Respecting the provisions of a law embodying the principle we have been trying to elucidate, but little more can be said than to refer to the bill which has been approved by the Austrian Chamber of Deputies, and whose passage in the Upper Legislative House is anticipated. The easiest accessibility to the courts for the parties, an obligatory stipulation for the gratuitous representation of poor suitors in establishing their claim, an official preliminary investigation, public oral pleadings according to the rules of civil process, the free examination of witnesses, the designation of the amount of indemnity after an open judicial estimation, inquiry into every kind of injury that may have been suffered, and a system of procedure corresponding with these conditions, are obvious points. To these may be added the lapse of the privilege of making the claim after a properly defined interval (one year in the Austrian bill), and in cases where the condemned person has voluntarily filled out his sentence. Extreme care should, however, be taken to give a precise definition to the latter limitation; for it would be wholly unjustifiable to punish the thoughtlessness or ordinary negligence of an uneducated or imperfectly informed person, in failing to produce the evidence in his favor, with the loss of the right of appeal. But gross negligence may be considered in concrete cases to have been designed.
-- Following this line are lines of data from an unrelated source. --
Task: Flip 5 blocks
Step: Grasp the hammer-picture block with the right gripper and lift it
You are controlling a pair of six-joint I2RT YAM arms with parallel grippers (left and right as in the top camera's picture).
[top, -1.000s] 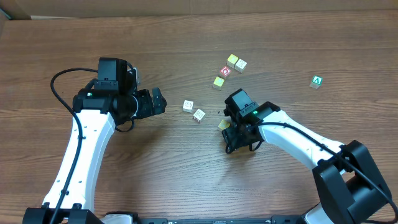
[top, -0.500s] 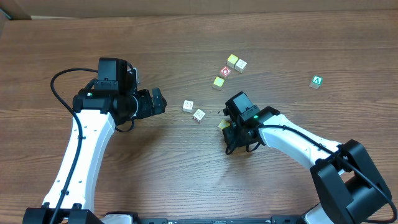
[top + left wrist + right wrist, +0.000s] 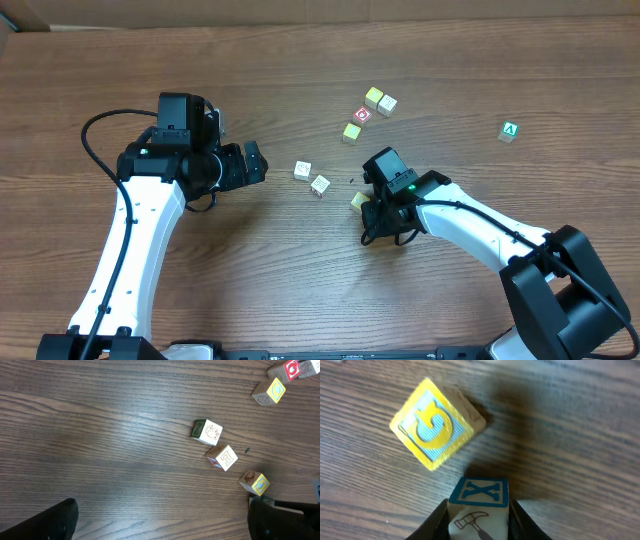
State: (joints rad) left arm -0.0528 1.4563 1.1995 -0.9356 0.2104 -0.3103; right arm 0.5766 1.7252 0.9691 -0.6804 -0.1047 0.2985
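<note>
Overhead: shows the left pincer point(image 3: 255, 162) spread wide and holding nothing, poised over the wooden surface point(image 3: 300, 60), apart from every cube. Finds 2 pale blocks point(image 3: 302, 170) just beside each other between the 2 arms. Places the yellow G block point(image 3: 358, 200) right at the right pincer point(image 3: 372, 212); cannot tell that grip from up here, hidden under the arm's own body. Further back, groups 4 cubes close together: a red-ringed cube point(image 3: 363, 115) among 3 pale-yellow blocks point(image 3: 352, 132). Sets a green-marked cube point(image 3: 510, 130) alone, well off to the right.

Left wrist: looks past 2 dark fingers point(image 3: 57, 522) standing far apart at the bottom corners, nothing between them. Shows the 2 pale blocks corner to corner, 1 with a green side, and the yellow G block near them at the lower right, beside the dark tip of the other arm.

Right wrist: catches the X block point(image 3: 479, 491), blue X on the far face and a hammer picture on the near one, clamped in the right pincer with a finger pressed to each side. Leaves the yellow G block flat on the surface just beyond, turned at an angle, near the X block but not touching.
</note>
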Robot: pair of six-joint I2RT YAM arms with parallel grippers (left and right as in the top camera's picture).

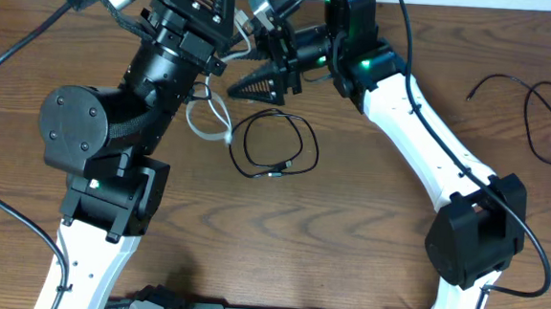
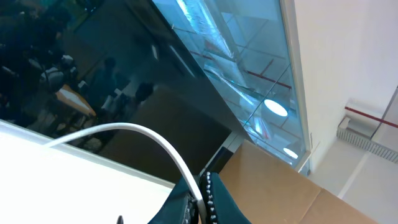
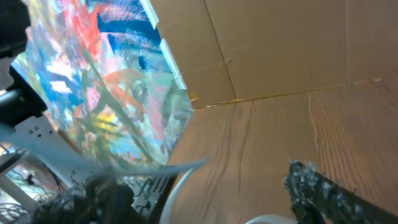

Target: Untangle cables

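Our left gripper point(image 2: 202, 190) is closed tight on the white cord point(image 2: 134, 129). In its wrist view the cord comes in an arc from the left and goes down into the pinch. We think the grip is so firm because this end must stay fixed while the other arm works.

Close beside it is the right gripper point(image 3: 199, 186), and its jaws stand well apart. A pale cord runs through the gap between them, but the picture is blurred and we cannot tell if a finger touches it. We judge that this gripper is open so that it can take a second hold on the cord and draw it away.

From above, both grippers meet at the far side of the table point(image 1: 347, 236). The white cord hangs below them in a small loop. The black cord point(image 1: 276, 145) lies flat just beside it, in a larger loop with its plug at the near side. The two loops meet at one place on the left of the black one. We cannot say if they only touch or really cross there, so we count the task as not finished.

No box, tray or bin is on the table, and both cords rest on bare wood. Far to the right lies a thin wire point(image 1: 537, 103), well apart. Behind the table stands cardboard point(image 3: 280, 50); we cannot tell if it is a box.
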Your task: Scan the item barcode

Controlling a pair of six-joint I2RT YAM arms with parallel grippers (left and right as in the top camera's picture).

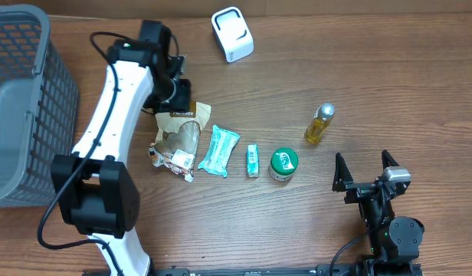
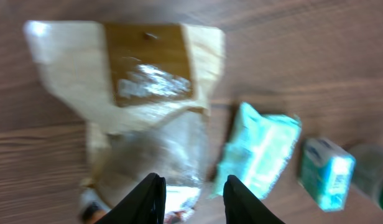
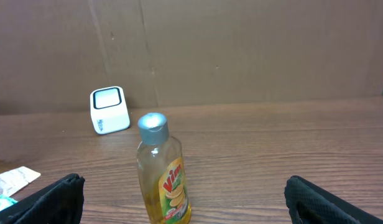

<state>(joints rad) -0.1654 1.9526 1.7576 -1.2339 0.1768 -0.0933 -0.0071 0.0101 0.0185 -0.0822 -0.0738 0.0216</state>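
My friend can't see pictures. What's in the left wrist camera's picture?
A blurry bag, tan on top and clear below, lies on a wooden table beneath the left pincer, whose fingers stand apart. Beside it are a teal packet and a small teal box.

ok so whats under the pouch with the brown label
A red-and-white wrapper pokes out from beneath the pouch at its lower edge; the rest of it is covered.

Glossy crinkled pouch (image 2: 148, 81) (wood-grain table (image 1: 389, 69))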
We have thought it proper to limit our discussion in this place to the question of the indemnification of persons who have been unjustly condemned, and have advisedly left out of view the question, closely connected with it in principle, of damages to those who have been subjected to causeless prosecutions. It is well to be satisfied for the time with securing the more important object as a beginning, without imperiling it by complicating it with other conditions. The principle of the matter is carried with the first part, while the second part of our problem may be left to mature itself and pass its course of scientific discussion. In the mean time we, who have labored for ten years in this cause, will regard the result we expect soon to obtain as only a step—as an installment—and will be encouraged by our success to strive for the attainment of the other object.—Translated for the Popular Science Monthly from the Deutsche Rundschau.